■ **What the task asks**:
Within the data below, find the string "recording" and return each line where it occurs.

-*-*-

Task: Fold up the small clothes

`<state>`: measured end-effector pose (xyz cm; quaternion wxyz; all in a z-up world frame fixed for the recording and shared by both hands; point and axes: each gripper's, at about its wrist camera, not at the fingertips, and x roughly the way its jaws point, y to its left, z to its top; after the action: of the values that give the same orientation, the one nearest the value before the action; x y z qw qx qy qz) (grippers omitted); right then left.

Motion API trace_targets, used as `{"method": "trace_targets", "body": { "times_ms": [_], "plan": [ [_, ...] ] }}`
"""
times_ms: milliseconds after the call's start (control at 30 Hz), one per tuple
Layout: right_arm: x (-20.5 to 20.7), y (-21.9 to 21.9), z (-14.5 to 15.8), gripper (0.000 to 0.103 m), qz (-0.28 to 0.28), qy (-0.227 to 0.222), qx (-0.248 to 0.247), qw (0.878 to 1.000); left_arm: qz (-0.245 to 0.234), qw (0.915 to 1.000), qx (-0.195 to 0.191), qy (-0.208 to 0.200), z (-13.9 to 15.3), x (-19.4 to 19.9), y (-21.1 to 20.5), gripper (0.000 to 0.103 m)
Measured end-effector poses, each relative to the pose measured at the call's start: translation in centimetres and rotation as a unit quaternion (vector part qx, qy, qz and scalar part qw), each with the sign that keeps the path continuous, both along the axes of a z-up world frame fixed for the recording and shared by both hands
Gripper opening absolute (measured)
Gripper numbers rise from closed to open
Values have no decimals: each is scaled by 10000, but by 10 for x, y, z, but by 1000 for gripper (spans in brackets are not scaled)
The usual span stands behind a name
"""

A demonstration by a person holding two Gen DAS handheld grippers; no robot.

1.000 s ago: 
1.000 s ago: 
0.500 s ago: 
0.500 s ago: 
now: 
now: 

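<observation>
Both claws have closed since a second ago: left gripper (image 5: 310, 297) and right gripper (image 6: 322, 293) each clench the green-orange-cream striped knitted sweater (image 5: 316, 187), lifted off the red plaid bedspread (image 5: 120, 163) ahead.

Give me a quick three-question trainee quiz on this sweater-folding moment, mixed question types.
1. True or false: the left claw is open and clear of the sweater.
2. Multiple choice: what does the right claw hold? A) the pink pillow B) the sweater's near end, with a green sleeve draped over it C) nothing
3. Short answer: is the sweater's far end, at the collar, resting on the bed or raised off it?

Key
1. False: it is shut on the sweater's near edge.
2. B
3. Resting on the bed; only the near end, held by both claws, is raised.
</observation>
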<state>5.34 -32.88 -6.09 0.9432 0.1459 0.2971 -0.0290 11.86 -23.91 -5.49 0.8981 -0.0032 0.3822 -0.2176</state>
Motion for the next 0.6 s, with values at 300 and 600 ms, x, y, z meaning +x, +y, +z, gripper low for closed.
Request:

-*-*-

■ **Written answer**:
`<state>`: measured end-effector pose (xyz cm; quaternion wxyz; all in a z-up world frame fixed for the recording and shared by both hands; point and axes: each gripper's, at about its wrist camera, not at the fingertips, and x roughly the way its jaws point, y to its left, z to its top; after the action: of the values that give the same orientation, the one nearest the value before the action; x y z qw qx qy qz) (grippers omitted); right then left.
Measured end-effector poses, each relative to the pose measured at the call's start: translation in centimetres and rotation as a unit quaternion (vector part qx, qy, qz and scalar part qw), each with the sign that keeps the path continuous, both along the axes of a z-up world frame fixed for the recording and shared by both hands

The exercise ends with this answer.